A differenza delle spirali in acciaio che possono accogliere la pellicola anche se completamente bagnate, le spirali come quelle di Paterson devono essere completamente asciutte. la pellicola è igroscopica e non solo basta una gocciolina d’acqua nascosta tra le spire della spirale,, ma anche una leggera umidità perchè a un certo punto il caricamento della pellicola rallenti fino a bloccarsi, non dimentichiamo che una pellicola 135 è lunga circa 160 cm, immaginate l’attrito a cui è sottoposta man mano che netra nella spirale. Ma basta un comune phon, regolata perchè emetta aria calda e non incandescente – si rischierebbe di deformare la spirale – perchè la spirale sia davvero perfettamente asciutta e il caricamento fili liscio come l’olio.

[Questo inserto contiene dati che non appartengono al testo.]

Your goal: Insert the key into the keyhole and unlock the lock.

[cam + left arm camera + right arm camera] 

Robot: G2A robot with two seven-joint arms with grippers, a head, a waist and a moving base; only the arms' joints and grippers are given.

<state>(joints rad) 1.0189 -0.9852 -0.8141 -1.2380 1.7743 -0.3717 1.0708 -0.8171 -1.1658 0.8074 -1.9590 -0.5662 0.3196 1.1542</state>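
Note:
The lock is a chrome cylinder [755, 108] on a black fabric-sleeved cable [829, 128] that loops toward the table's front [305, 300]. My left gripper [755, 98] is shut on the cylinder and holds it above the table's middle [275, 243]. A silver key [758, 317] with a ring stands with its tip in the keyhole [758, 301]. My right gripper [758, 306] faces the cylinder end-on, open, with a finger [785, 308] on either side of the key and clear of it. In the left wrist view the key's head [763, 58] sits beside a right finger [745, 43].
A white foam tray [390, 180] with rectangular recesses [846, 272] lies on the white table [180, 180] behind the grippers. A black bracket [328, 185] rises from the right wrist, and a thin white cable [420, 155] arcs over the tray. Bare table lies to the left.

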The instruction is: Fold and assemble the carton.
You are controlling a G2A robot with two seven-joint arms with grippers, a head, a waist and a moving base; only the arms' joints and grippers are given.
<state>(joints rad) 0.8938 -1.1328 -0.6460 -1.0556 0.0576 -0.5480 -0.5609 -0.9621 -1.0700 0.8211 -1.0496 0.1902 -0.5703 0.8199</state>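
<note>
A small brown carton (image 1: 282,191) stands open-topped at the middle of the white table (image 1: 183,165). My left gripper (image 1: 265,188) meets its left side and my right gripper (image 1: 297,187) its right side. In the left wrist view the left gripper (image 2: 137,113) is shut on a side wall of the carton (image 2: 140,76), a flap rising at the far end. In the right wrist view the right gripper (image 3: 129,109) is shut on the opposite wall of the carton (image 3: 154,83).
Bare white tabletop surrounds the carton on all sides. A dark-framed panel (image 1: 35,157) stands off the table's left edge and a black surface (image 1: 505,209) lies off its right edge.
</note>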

L’inserimento della pellicola nella spirale

A questo punto, aiutandosi con le alette laterali della spirale, si inserisce dolcemente la pellicola fino a che oltrepassi le due sferette di acciaio, una è indicata con la freccia rossa, che fanno sì che nel momento in cui si ruotano avanti e indietro le due metà della spirale, la pellicola sia obbligata ad avvolgersi lungo le spire senza poter tornare indietro. E’ chiaro che al buio la cosa è più complessa, non indicata per i principianti principianti o no, a questo punto si lavora nel buio più assoluto fino a che tutte la pellicola è entrata nella spirale per procedere poi, usando sempre forbici smussate, a separare il rullino dalla pellicola; è il momento di inserire la spirale nella tank, chiudere l’imbuto e, finalmente, riaccendere la luce!

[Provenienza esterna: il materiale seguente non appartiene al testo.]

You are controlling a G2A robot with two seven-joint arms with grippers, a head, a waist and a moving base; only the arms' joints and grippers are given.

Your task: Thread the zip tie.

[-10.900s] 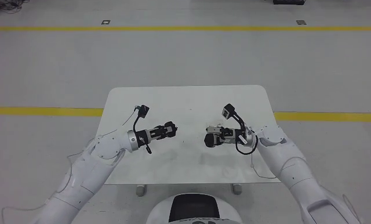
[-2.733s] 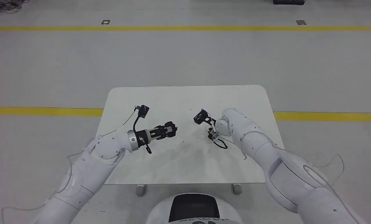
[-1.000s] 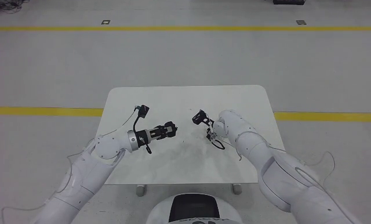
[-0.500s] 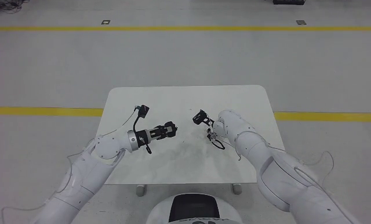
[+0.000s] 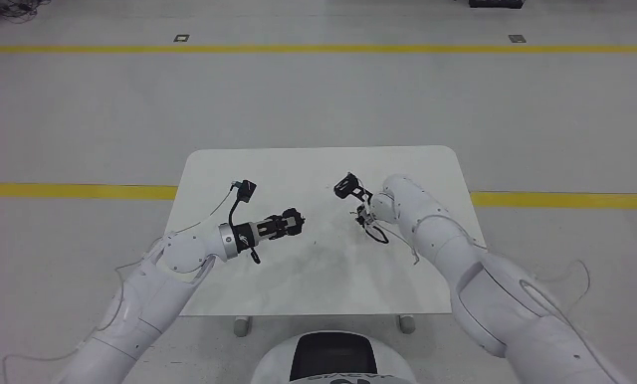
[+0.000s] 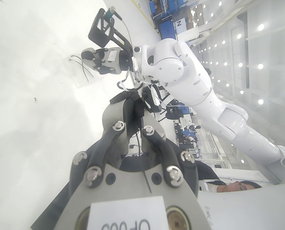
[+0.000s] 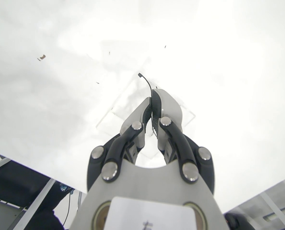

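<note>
1. The table point(image 5: 249, 175) lies under both grippers.
2. My left gripper point(image 6: 131, 100), fingers pressed together, hangs facing the right one, probably as the receiving side.
3. My right gripper point(image 7: 152, 96) pinches the zip tie point(image 7: 146, 80). Its head pokes just past the fingertips, free for threading.

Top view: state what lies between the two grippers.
In the top view, bare white tabletop separates the left gripper from the right gripper, holding a thin black zip tie.
</note>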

Il caricamento della pellicola nella spirale

Nel buio più completo si comincia a srotolare la pellicola, un venti, massimo trenta centimetri per volta e muovendo in senso alternato le due parti della spirale la pellicola inizia a caricarsi; notate la freccia rossa che indica il mignolo della mia mano sinistra che sfiora l’emulsione: mi serve per capire quando la pellicola è risalita fino a che sento il rullino, per srotolarne altri centimetri e continuare così fino alla fine: quando tutta la pellicola è stata caricata, usando le formbici a punta stondata si separa la pellicola dal rullo ed è finalmente possibile inserire la spirale netta tank.

L’alternativa total day light: Lo sviluppo della pellicola nella tank day light: la LAB-BOX

Ho già parlato diffusamente nel mio sito di questo sistema alternativo, QUI , potete trovare uno degli articoli più esaustivi con relativo videotutorial.

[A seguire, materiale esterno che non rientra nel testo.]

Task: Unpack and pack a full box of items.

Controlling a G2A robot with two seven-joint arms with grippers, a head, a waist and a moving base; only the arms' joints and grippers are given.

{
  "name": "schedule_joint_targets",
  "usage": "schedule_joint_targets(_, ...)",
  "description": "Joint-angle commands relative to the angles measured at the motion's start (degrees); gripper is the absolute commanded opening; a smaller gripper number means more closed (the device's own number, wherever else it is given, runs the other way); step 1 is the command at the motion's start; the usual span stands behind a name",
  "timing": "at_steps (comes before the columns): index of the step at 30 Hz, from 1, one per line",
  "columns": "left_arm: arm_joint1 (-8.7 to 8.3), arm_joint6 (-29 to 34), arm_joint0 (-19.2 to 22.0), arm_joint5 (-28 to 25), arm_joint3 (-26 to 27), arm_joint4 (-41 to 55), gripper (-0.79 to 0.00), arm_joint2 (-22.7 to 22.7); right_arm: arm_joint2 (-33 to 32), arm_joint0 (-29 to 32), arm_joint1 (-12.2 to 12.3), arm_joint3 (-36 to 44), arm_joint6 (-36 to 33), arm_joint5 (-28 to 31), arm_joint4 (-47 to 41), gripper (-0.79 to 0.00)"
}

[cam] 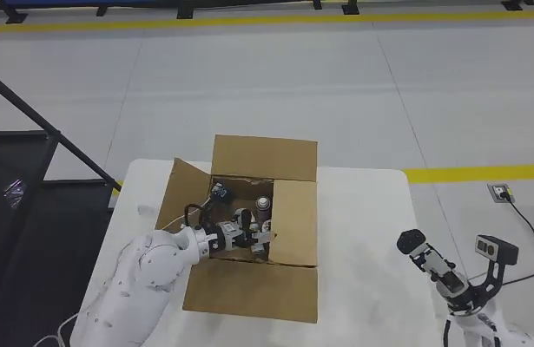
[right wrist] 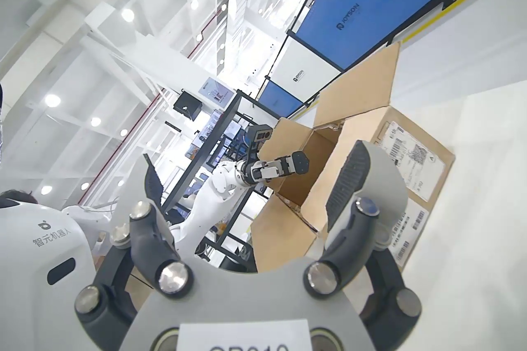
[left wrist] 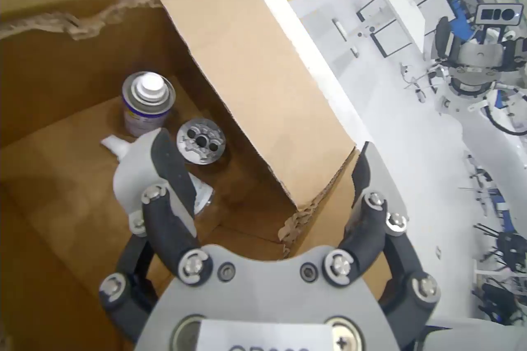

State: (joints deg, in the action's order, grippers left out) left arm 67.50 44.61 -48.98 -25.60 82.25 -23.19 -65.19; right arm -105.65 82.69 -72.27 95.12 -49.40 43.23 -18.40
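An open cardboard box (cam: 249, 293) stands on the white table (cam: 364, 260), all its flaps spread. My left gripper (left wrist: 263, 171) is down inside it, open and holding nothing, with the corner of one flap (left wrist: 263, 97) showing between its fingers. On the box floor just beyond it stand a spray can (left wrist: 146, 103) with a white cap and a round metal can (left wrist: 201, 140). A white bottle nozzle (left wrist: 113, 145) lies against one finger. My right gripper (right wrist: 253, 184) hangs open and empty off to the side of the box (right wrist: 383, 147), near the table's right front corner (cam: 412, 243).
A dark blue-and-black item (cam: 219, 191) sits in the far left corner of the box. A black rack (cam: 23, 225) stands left of the table. Bare table lies right of the box.
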Motion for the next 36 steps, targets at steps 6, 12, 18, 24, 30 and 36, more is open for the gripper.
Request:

La LAB-BOX è una tank che è stata concepita dall’italianissima Ars Imago; prende spunto da una sviluppatrice daylight degli anni 60′ di Agfa, la Rondinax, ma è stata resa più versatile in quanto in grado di sviluppare sia pellicole 135 che 120.  Qui il caricamento della pellicola nella spirale avviene in piena luce, non c’ bisogno nè di una camera oscura nè di altri artifizi come la changing bag. Inoltre visto che la parte iniziale del caricamento avviene alla luce del sole, è il prodotto consigliato innanzitutto per chi preferisce non impratichirsi da subito con la tank tradizionale al buio più assoluto. La LAB-BOX può lavorare sia con lo sviluppo tradizionale che per il monobagno che permette, a seconda del tipo di monobagno, di ottenere un negativo perfettamente sviluppato e fissato in un tempo variabile tra i 6 e gli 8 minuti, indipendentemente dal tipo di pellicola

Conclusioni

eccoci al termine: abbiamo analizzato il corretto caricamento di una fotocamera 35 mm e il corretto caricamento della pellicola nella spirale, forse non due elementi tra i più fondamentali nella tecnica fotografica analogica ma comunque, entrambi, di vitale importanza.

Come ho già riferito, durante i miei corsi sarà l’allievo stesso a imparare il corretto caricamento della propria fotocamera e in questo caso della tank. Nonostante la dovizia di particolari e suggerimenti che spero di avervi trasmesso sia nel videotutorial che nell’articolo, provare anche solo queste due procedure di persona, con la supervisione di un docente, è un altro paio di mani.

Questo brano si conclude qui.